Both sides love to blame “leftists” for all the nation’s problems, as well as their individual problems. If a Democrat loses an election, it’s not because they’re ineffective or didn’t follow through with their campaign promises, it’s those danged leftists. Manchin and Sinema stonewalling the entire party? Leftists must have provoked them. The fact that there are so many far-right justices in the first place? Leftists in 2016.
These are the people in the party trying to actually follow through with the Democrats’ promises, and the only thing party leadership can do is scapegoat them. It’s really very telling.
CeeLo Green — “Fuck You”
Am I going to vote for Democrats in the next election? As I always do, I’m going to vote for the best options presented to me, and in my district, that’s incumbents Mark DeSaulnier and Alex Padilla, both Democrats. They’re both part of the group openly calling for meaningful change.
But am I going to donate to the party? Am I going to campaign for anyone who wants change but without changing anything? Absolutely not. Am I going to use any platform I have to apply pressure, openly expecting Congress to do their jobs and criticizing them if they don’t? Absolutely.

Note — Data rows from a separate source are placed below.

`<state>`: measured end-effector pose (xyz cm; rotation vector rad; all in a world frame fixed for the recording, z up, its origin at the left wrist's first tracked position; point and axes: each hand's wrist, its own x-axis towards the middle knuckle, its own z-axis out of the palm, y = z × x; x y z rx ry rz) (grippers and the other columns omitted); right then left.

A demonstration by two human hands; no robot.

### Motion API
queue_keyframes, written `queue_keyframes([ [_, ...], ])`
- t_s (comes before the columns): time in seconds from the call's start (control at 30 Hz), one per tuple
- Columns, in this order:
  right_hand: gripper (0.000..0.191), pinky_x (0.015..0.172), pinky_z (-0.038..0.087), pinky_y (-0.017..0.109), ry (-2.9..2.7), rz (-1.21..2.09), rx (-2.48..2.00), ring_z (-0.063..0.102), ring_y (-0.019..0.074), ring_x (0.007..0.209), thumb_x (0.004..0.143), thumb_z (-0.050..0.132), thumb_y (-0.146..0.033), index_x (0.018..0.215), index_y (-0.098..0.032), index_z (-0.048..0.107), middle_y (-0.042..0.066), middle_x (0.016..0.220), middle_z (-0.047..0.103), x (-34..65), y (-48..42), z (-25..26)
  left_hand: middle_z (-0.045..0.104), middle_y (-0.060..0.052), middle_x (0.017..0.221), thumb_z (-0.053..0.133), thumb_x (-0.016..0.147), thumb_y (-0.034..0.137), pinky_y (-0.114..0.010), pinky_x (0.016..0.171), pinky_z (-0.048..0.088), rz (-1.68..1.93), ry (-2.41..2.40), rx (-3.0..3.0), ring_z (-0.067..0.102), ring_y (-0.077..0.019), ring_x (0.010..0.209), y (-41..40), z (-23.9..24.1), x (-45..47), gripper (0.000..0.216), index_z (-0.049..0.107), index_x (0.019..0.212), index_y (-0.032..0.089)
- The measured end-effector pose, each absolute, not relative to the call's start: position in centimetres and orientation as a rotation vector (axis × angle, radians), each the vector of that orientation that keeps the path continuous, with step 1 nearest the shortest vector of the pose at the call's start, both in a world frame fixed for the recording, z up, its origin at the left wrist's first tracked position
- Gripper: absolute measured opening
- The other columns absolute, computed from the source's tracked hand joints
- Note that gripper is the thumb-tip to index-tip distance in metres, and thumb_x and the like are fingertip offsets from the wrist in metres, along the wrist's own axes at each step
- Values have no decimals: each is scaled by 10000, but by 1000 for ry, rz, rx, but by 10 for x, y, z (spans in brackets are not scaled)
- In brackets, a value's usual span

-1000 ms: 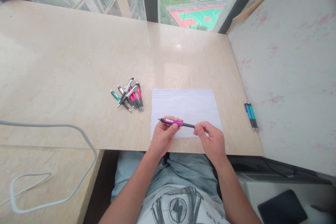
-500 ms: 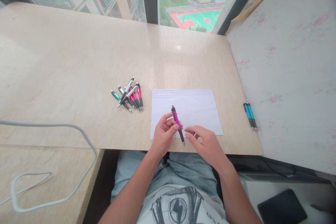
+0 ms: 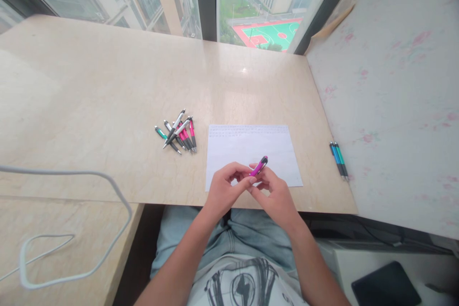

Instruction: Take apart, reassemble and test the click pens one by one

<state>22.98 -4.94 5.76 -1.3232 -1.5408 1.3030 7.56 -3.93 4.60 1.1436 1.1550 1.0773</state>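
A purple pen (image 3: 257, 168) with a dark clip end is held between my two hands over the lower part of a white sheet of paper (image 3: 247, 150). My left hand (image 3: 229, 185) is closed, thumb and fingers pinching the pen. My right hand (image 3: 270, 192) meets it from the other side, its fingers curled around the lower part of the pen. The clicker end points up and to the right; the tip is hidden by my fingers. Rows of small handwriting run along the paper's top edge.
Left of the paper lies a loose pile of pens (image 3: 179, 134) in white, pink and green. A blue pen (image 3: 336, 160) and a green pen (image 3: 341, 160) lie side by side near the right wall. A white cable (image 3: 89, 172) loops at the left. Windows line the far edge.
The purple pen has swung round, so its clicker end now leans up to the right. My right hand has moved in from beside it and closed on it.
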Motion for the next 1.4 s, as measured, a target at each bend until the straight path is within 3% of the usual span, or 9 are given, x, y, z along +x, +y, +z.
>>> queue_keyframes([
  [0.27,324,764,588,311,-1487,1377,-1230,677,199,960,905,596,-275,1225,-229,581,76,1132,672,224,-47,51,692,-31,782,717,787,269,-267,644,467,1003,1275,1245,593,-148,702,-30,53,70,109,702,842,177],
  [0.5,314,788,593,339,-1437,1358,-1287,691,196,863,854,667,-317,1151,-219,634,70,1067,696,223,-46,48,630,4,680,695,790,299,-241,539,389,866,1312,1315,485,-112,583,-27,62,69,122,668,797,180],
  [0.7,276,740,602,347,-1265,1358,-1282,692,202,824,873,656,-368,1104,-217,647,69,971,704,222,-49,44,687,-39,794,683,809,303,-264,614,469,903,1217,1269,584,-144,679,-26,61,73,143,679,868,173],
  [0.8,416,690,606,326,-1139,1349,-1239,694,200,831,863,670,-348,1248,-246,549,50,947,697,222,-49,43,703,-49,877,662,835,313,-275,655,492,955,1217,1296,612,-151,718,-26,57,68,166,677,937,182],
  [0.9,786,655,600,311,-1059,1291,-1206,688,174,789,843,688,-305,1485,-305,233,34,988,689,226,-46,46,710,-47,912,606,881,330,-284,728,498,1015,1327,1408,628,-162,793,-26,52,57,165,679,944,196],
  [0.97,898,620,590,299,-1064,1280,-1200,677,157,740,836,689,-293,1519,-317,107,37,1013,689,231,-43,49,705,-40,869,591,890,329,-286,720,491,1032,1454,1518,622,-161,767,-25,49,47,160,679,921,199],
  [1.2,810,566,581,284,-1092,1242,-1226,675,160,708,796,728,-297,1446,-319,245,4,914,701,241,-37,47,698,-30,810,548,898,292,-289,709,487,1052,1686,1724,607,-164,721,-24,27,22,149,669,875,207],
  [1.4,798,553,574,265,-1012,1222,-1208,686,163,727,790,732,-296,1407,-330,227,-12,898,698,241,-33,40,702,-36,840,535,906,277,-268,694,483,1000,1660,1732,612,-156,726,-22,13,18,157,666,871,197],
])
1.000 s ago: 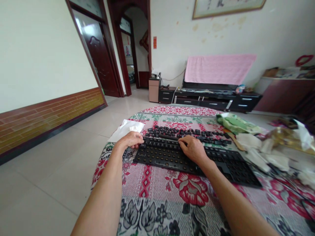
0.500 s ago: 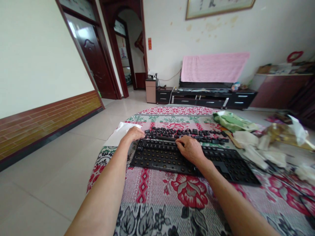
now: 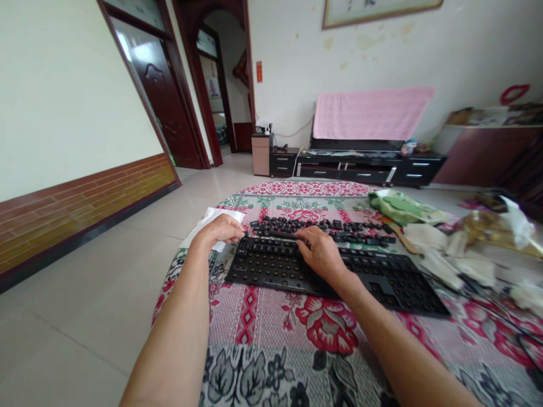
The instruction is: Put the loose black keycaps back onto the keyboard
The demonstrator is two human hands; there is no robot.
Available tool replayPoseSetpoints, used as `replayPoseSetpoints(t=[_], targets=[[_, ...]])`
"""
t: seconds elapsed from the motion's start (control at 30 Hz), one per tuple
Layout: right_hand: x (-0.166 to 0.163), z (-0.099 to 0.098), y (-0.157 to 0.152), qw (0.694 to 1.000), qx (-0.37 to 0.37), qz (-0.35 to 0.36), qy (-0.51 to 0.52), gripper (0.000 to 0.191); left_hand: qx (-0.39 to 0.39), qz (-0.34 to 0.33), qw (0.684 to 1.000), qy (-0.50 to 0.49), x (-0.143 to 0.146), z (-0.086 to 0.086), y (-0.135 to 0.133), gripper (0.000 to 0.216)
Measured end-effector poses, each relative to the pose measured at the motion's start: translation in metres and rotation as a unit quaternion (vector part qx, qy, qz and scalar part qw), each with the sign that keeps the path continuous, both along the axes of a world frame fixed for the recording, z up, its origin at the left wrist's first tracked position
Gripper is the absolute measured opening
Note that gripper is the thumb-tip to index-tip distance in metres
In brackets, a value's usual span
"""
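A black keyboard (image 3: 274, 270) lies on the patterned tablecloth, many of its keys off and round sockets bare. Its far row still has keycaps. Behind it are several loose black keycaps (image 3: 350, 230) and a long black bar, apparently a space bar (image 3: 282, 234). My left hand (image 3: 220, 229) is raised by the keyboard's far left corner, thumb and fingers pinched on a small dark keycap (image 3: 245, 233). My right hand (image 3: 321, 252) is over the far middle of the keyboard, fingers curled together near the bar's right end. What its fingertips hold, if anything, is hidden.
White paper (image 3: 203, 226) lies at the table's left edge, partly under my left hand. On the right are a green cloth (image 3: 403, 208), pale crumpled gloves or cloths (image 3: 436, 249), a wooden strip and a dark cable (image 3: 496, 308). A TV cabinet (image 3: 348, 169) stands beyond the table.
My left hand has drawn slightly left, off the keyboard's corner, with a small keycap showing at its fingertips. My right hand has shifted a little left and away from me.
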State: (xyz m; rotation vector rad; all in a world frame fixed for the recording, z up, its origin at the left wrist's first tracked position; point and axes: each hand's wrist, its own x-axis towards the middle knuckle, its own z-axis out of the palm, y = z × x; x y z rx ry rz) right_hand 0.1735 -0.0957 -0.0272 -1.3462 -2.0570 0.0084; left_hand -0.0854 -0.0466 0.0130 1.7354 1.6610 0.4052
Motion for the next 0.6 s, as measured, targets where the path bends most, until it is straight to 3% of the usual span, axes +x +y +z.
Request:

It’s not a sin to criticize Democrats for being bad at their jobs. It’s not telling people not to vote, and it is not counterproductive. It is our right at citizens. We spent too long not making our voices heard and pushing our own side to be better, and it got us into this mess by teaching party leadership that they’re allowed to be ineffective. They’re not.
If Democrats screw up, they’re gonna take heat for it, because that’s part of the job. If they don’t like it, they should retire and spare us all even more of this mess.